→ INPUT DATA
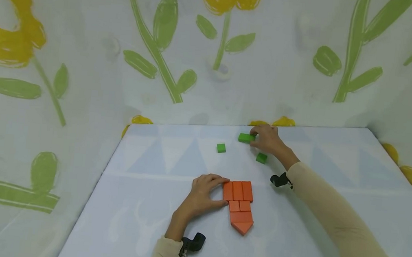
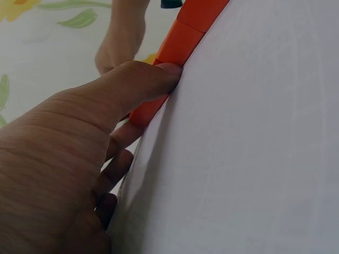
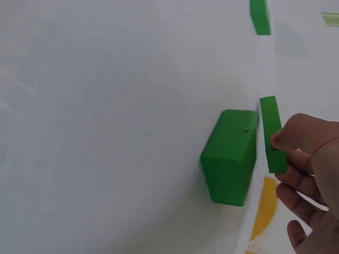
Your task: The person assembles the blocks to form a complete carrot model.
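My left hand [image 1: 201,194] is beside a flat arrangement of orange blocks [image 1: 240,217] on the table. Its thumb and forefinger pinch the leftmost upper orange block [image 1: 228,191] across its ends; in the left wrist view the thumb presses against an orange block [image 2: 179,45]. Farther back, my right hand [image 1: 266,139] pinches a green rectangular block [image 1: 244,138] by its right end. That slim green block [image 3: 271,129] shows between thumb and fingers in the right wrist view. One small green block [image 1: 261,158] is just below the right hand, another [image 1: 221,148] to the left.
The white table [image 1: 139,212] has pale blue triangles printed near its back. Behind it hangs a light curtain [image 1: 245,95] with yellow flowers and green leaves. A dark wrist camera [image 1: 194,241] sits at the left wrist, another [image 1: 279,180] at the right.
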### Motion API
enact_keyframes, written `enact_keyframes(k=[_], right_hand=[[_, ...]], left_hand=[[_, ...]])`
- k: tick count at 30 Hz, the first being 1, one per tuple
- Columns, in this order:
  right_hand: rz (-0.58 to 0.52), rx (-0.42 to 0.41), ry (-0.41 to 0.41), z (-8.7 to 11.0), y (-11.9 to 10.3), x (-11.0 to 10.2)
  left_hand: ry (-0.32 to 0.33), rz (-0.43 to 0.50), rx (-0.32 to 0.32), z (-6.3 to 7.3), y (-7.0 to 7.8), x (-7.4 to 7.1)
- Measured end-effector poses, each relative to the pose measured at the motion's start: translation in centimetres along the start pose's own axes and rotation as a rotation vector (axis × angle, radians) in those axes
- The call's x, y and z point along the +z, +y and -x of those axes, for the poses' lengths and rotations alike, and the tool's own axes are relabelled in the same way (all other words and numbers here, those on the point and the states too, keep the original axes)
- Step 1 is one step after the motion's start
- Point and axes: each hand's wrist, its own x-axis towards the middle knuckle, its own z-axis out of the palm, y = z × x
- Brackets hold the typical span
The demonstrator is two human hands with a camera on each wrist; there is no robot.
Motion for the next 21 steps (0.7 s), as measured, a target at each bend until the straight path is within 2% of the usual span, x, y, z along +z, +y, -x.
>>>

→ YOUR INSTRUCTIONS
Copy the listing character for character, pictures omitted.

→ THE COMPLETED TASK
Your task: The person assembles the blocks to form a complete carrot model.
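My left hand [image 1: 201,194] is beside a flat arrangement of orange blocks [image 1: 240,217] on the table. Its thumb and forefinger pinch the leftmost upper orange block [image 1: 228,191] across its ends; in the left wrist view the thumb presses against an orange block [image 2: 179,45]. Farther back, my right hand [image 1: 266,139] pinches a green rectangular block [image 1: 244,138] by its right end. That slim green block [image 3: 271,129] shows between thumb and fingers in the right wrist view. One small green block [image 1: 261,158] is just below the right hand, another [image 1: 221,148] to the left.
The white table [image 1: 139,212] has pale blue triangles printed near its back. Behind it hangs a light curtain [image 1: 245,95] with yellow flowers and green leaves. A dark wrist camera [image 1: 194,241] sits at the left wrist, another [image 1: 279,180] at the right.
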### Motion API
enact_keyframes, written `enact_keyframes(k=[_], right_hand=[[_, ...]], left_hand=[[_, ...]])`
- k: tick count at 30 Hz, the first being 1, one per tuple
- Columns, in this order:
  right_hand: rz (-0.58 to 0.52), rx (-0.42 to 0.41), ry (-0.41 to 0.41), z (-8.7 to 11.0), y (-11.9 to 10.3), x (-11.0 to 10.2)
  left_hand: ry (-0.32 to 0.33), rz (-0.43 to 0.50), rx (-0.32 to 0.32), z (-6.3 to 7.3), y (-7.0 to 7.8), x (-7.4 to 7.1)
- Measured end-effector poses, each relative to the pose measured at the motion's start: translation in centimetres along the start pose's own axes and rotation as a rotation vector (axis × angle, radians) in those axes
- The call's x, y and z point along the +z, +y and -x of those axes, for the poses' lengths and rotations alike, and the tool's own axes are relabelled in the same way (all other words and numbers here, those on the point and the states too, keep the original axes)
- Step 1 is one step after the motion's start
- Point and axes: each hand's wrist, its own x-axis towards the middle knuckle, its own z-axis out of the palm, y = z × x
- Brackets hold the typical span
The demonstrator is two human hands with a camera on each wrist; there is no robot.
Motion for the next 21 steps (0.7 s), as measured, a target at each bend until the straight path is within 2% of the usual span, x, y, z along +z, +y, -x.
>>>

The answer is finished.